The problem -
For the material below, reproduce exactly each line from the one that has "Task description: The" through the one that has "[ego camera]", and no others; pictures stay out.

"""

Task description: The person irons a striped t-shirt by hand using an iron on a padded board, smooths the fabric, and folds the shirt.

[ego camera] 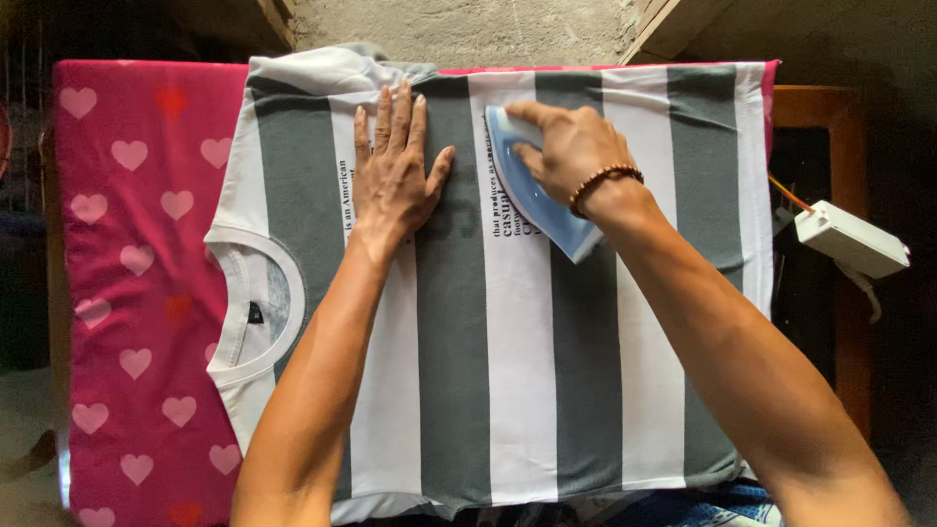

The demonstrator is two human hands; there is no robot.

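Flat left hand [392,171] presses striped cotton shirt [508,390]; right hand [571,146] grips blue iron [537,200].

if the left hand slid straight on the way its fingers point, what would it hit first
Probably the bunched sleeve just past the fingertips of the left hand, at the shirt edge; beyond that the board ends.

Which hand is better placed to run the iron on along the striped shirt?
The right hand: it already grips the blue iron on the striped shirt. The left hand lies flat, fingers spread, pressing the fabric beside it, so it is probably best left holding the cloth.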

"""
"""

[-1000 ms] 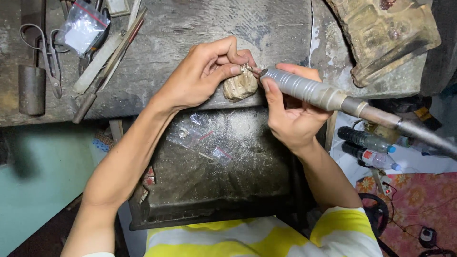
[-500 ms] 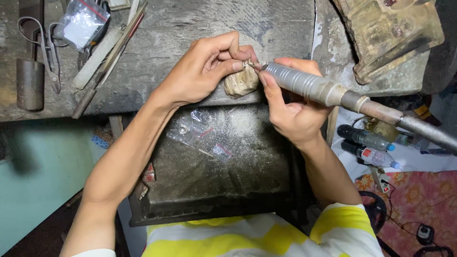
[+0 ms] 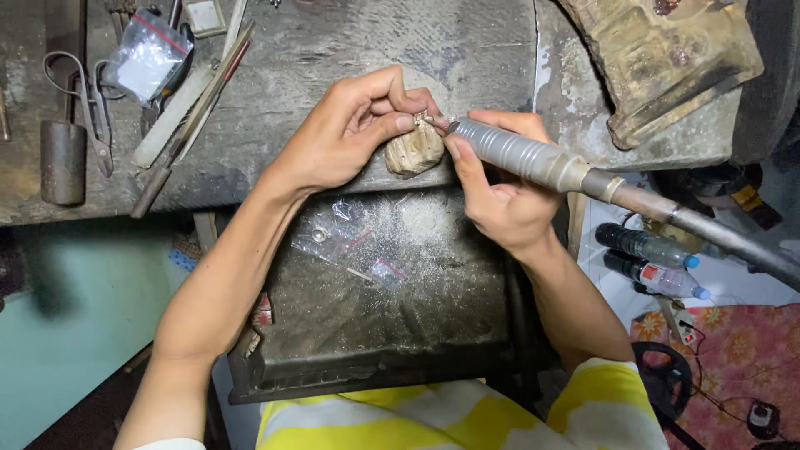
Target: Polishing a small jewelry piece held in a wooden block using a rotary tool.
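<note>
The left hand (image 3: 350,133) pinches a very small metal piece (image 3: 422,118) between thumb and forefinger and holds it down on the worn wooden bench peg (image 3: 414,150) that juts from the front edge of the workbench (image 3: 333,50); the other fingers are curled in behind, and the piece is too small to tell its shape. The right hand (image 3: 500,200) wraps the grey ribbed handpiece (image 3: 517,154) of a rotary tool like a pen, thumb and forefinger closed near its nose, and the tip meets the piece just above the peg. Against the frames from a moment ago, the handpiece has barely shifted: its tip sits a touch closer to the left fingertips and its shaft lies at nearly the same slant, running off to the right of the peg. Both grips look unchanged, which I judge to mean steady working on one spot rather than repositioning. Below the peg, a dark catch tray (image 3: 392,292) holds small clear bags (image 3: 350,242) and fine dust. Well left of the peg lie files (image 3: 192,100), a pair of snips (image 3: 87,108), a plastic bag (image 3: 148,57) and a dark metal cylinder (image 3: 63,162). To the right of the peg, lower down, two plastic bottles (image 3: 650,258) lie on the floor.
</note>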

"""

Written solution -
Task description: The person irons a striped t-shirt by hand using an iron on a padded board, smooths the fabric, and folds the shirt.

[ego camera] 

The response to the exercise is now finished.